● WHAT THIS TASK INVOLVES
Pull out every line in the data that has the string "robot" in it.

****

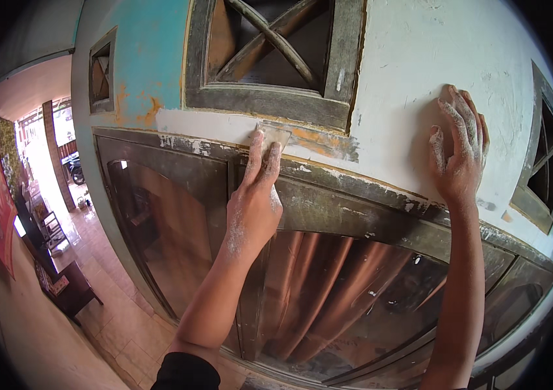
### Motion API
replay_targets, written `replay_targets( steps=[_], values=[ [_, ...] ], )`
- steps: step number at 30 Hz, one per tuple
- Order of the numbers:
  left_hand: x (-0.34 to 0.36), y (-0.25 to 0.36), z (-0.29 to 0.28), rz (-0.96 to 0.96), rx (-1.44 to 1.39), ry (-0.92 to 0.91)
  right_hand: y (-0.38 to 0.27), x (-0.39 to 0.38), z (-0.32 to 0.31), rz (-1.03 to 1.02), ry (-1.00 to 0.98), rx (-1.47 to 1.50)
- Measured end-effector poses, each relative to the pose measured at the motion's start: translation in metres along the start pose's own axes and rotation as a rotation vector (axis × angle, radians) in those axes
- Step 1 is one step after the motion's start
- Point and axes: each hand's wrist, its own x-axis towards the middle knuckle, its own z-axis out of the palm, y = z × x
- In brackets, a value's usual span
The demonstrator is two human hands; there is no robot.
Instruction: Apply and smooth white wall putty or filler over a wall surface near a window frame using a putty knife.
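My left hand [257,188], dusted with white powder, holds a small flat grey-beige piece [276,135] against the wall, its fingertips pressing on the face of it. I cannot tell whether that piece is sandpaper or a scraper blade. It sits on the narrow wall strip [214,123] between the dark wooden vent frame [276,101] above and the worn wooden window frame [328,179] below. Farther right, my right hand [463,143] leans on the white-coated wall [413,71], fingers stretched upward, powdery, with nothing in it.
Turquoise paint with rusty patches [153,58] covers the wall at upper left. Below my hands are glass panes with brown curtains [315,279] behind. Another vent [542,156] lies right. A tiled passage [120,325] with a dark table [72,289] runs along the left.
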Motion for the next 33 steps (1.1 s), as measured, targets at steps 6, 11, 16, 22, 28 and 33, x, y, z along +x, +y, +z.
replay_targets(
  steps=[6, 11, 16, 22, 28, 33],
  values=[
    [-0.001, -0.003, 0.0, 0.023, 0.003, 0.008, -0.002, 0.001, 0.001, -0.003, 0.013, 0.009],
    [0.003, 0.002, -0.005, -0.034, -0.029, -0.042, 0.0, 0.0, -0.001, -0.001, 0.005, 0.002],
    [0.004, -0.006, -0.001, 0.073, 0.052, 0.043, -0.001, 0.0, 0.0, 0.009, -0.004, 0.01],
    [-0.002, -0.005, -0.001, 0.087, 0.093, 0.05, 0.001, -0.001, 0.001, -0.002, 0.013, -0.005],
    [0.002, -0.004, -0.003, 0.056, 0.067, 0.021, 0.002, -0.001, 0.0, 0.001, 0.0, -0.005],
    [0.002, -0.008, -0.002, 0.068, 0.07, 0.044, 0.001, -0.002, 0.001, 0.008, -0.006, -0.01]
  ],
)
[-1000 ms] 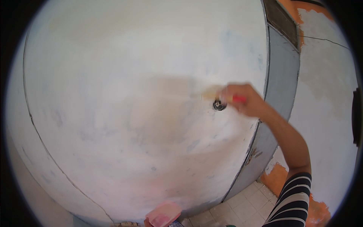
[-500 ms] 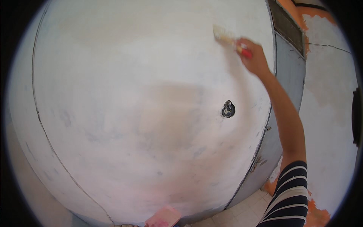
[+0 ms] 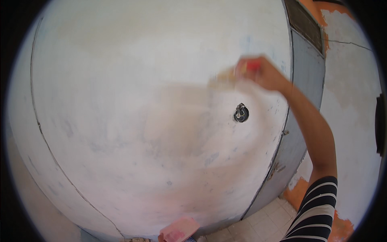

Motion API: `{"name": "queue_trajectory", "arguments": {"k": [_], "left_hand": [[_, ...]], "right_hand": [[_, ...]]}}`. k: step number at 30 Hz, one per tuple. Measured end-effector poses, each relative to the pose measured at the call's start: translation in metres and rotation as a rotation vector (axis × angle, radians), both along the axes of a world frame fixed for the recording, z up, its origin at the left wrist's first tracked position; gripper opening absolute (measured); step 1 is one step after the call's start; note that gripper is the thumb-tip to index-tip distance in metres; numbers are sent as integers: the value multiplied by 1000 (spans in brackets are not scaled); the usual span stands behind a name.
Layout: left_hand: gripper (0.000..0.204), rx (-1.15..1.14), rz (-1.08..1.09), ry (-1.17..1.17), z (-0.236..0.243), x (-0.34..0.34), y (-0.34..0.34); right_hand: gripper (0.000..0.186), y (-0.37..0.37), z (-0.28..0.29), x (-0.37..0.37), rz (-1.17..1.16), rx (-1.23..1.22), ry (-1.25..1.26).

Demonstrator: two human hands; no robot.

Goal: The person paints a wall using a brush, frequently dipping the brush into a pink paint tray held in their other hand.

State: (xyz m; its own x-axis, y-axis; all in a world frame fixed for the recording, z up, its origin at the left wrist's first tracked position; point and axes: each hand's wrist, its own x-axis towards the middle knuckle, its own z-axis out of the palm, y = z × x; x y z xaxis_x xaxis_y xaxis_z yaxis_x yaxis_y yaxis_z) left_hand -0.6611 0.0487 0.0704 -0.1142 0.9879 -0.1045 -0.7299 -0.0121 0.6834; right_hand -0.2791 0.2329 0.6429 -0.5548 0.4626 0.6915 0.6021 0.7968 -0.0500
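My right hand (image 3: 264, 74) is closed round the red end of a paintbrush (image 3: 222, 79). Its pale, wide bristles point left against the whitish wall (image 3: 121, 80), smeared by motion. A pink, shallow container (image 3: 183, 228) shows at the lower edge with a darker pink patch inside. At its left side a small part of my left hand (image 3: 161, 238) grips it; the rest of that hand is out of the picture. Below the brush, a round hole (image 3: 241, 113) in the wall holds dark, coiled wires.
A grey door (image 3: 308, 68) with a dark upper panel stands right of the wall. Beyond it is a patchy white and orange wall (image 3: 346, 105). Pale floor tiles (image 3: 262, 222) show at the bottom right. A long crack (image 3: 39, 124) runs down the wall's left side.
My right hand has swept the brush downward and slightly left along the wall, from above to just over the wire hole. The pink container has shifted slightly right and up in the view.
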Motion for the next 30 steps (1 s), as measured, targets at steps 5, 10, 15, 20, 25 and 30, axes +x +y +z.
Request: {"name": "queue_trajectory", "arguments": {"k": [5, 10, 15, 20, 25, 30], "left_hand": [[53, 7, -60, -204, -3, 5, 9], [72, 22, 65, 18, -26, -4, 2], [82, 189, 101, 311, -61, -21, -7], [74, 2, 65, 112, -28, -11, -12], [61, -2, 25, 361, -32, -6, -6], [59, -60, 90, -67, -47, 4, -9]], "right_hand": [[6, 2, 135, 18, -111, 686, 194], [9, 34, 63, 7, -276, 795, 180], [47, 17, -170, 2, -260, 590, -176], [34, -42, -284, -18, -151, 59, -304], [18, -30, -171, -15, 33, -158, -111], [5, 4, 75, 7, 138, 202, 13]]}}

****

● TASK RESULT
The demonstrator is two human hands; there is no robot.
Demonstrator: two human hands; no robot.

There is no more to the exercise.